[Items listed in a dataset]
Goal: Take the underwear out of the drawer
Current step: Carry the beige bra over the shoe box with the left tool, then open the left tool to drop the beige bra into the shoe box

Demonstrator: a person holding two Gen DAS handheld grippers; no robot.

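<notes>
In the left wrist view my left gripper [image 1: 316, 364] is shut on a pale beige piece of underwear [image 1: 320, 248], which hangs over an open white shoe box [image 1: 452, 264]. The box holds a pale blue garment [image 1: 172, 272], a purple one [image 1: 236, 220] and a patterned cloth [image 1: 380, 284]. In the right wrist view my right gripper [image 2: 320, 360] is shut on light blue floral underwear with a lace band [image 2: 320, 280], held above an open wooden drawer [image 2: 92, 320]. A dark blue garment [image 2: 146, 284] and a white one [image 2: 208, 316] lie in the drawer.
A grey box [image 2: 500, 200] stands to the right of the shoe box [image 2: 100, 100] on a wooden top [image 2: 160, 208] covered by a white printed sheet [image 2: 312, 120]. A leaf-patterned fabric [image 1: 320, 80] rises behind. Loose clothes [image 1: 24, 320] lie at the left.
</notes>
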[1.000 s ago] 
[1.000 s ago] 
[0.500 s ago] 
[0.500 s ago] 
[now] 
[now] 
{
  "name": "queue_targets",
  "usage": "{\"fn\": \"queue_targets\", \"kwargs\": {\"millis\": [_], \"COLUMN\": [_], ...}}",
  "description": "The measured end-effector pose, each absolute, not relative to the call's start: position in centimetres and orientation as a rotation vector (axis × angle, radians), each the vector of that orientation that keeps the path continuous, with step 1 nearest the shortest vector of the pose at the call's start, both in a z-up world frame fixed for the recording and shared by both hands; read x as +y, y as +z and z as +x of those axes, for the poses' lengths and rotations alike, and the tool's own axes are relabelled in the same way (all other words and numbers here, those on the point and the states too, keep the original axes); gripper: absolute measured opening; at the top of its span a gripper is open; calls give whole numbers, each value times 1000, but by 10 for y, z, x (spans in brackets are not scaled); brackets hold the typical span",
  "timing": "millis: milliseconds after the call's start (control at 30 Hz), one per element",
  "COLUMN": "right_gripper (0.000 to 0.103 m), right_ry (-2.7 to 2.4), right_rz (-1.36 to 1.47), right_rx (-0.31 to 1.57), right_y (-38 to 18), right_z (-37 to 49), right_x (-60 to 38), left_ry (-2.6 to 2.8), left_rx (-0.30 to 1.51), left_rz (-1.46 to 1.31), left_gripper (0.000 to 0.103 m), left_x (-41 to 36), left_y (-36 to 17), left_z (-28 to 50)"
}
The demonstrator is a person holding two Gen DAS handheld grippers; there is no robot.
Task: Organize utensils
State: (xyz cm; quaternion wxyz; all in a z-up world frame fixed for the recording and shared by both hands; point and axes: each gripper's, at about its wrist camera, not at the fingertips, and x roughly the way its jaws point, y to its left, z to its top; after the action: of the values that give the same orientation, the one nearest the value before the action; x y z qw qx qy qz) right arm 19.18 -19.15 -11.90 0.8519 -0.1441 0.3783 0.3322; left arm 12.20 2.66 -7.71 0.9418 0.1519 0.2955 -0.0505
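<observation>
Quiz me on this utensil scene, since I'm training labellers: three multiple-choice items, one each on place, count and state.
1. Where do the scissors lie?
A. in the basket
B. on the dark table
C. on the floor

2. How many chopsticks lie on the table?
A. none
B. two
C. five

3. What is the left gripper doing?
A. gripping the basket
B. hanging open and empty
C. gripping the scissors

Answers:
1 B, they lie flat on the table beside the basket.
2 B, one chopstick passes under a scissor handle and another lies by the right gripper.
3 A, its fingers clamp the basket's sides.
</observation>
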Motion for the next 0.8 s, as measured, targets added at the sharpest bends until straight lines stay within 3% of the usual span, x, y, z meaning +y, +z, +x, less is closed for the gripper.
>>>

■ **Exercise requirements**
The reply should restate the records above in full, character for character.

■ **Exercise answer**
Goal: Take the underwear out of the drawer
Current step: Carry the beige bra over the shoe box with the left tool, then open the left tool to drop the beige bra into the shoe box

Demonstrator: a person holding two Gen DAS handheld grippers; no robot.

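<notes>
In the left wrist view my left gripper [image 1: 316, 364] is shut on a pale beige piece of underwear [image 1: 320, 248], which hangs over an open white shoe box [image 1: 452, 264]. The box holds a pale blue garment [image 1: 172, 272], a purple one [image 1: 236, 220] and a patterned cloth [image 1: 380, 284]. In the right wrist view my right gripper [image 2: 320, 360] is shut on light blue floral underwear with a lace band [image 2: 320, 280], held above an open wooden drawer [image 2: 92, 320]. A dark blue garment [image 2: 146, 284] and a white one [image 2: 208, 316] lie in the drawer.
A grey box [image 2: 500, 200] stands to the right of the shoe box [image 2: 100, 100] on a wooden top [image 2: 160, 208] covered by a white printed sheet [image 2: 312, 120]. A leaf-patterned fabric [image 1: 320, 80] rises behind. Loose clothes [image 1: 24, 320] lie at the left.
</notes>
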[1.000 s ago] 
[1.000 s ago] 
[0.500 s ago] 
[0.500 s ago] 
[now] 
[now] 
{
  "name": "queue_targets",
  "usage": "{\"fn\": \"queue_targets\", \"kwargs\": {\"millis\": [_], \"COLUMN\": [_], ...}}",
  "description": "The measured end-effector pose, each absolute, not relative to the call's start: position in centimetres and orientation as a rotation vector (axis × angle, radians), each the vector of that orientation that keeps the path continuous, with step 1 nearest the shortest vector of the pose at the call's start, both in a z-up world frame fixed for the recording and shared by both hands; read x as +y, y as +z and z as +x of those axes, for the poses' lengths and rotations alike, and the tool's own axes are relabelled in the same way (all other words and numbers here, those on the point and the states too, keep the original axes); gripper: absolute measured opening; at the top of its span a gripper is open; calls give whole numbers, each value times 1000, but by 10 for y, z, x (spans in brackets are not scaled); brackets hold the typical span",
  "timing": "millis: milliseconds after the call's start (control at 30 Hz), one per element",
  "COLUMN": "right_gripper (0.000 to 0.103 m), right_ry (-2.7 to 2.4), right_rz (-1.36 to 1.47), right_rx (-0.31 to 1.57), right_y (-38 to 18), right_z (-37 to 49), right_x (-60 to 38), left_ry (-2.6 to 2.8), left_rx (-0.30 to 1.51), left_rz (-1.46 to 1.31), left_gripper (0.000 to 0.103 m), left_x (-41 to 36), left_y (-36 to 17), left_z (-28 to 50)"
}
The demonstrator is a person holding two Gen DAS handheld grippers; there is no robot.
Task: Organize utensils
State: (xyz cm; quaternion wxyz; all in a z-up world frame fixed for the recording and shared by both hands; point and axes: each gripper's, at about its wrist camera, not at the fingertips, and x roughly the way its jaws point, y to its left, z to its top; after the action: of the values that give the same orientation, the one nearest the value before the action; x y z qw qx qy qz) right arm 19.18 -19.15 -11.90 0.8519 -0.1441 0.3783 0.3322; left arm 12.20 2.66 -7.71 0.9418 0.1519 0.2955 -0.0505
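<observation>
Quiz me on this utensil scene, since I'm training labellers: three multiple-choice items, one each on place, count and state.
1. Where do the scissors lie?
A. in the basket
B. on the dark table
C. on the floor

2. How many chopsticks lie on the table?
A. none
B. two
C. five

3. What is the left gripper doing?
A. gripping the basket
B. hanging open and empty
C. gripping the scissors

Answers:
1 B, they lie flat on the table beside the basket.
2 B, one chopstick passes under a scissor handle and another lies by the right gripper.
3 A, its fingers clamp the basket's sides.
</observation>
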Motion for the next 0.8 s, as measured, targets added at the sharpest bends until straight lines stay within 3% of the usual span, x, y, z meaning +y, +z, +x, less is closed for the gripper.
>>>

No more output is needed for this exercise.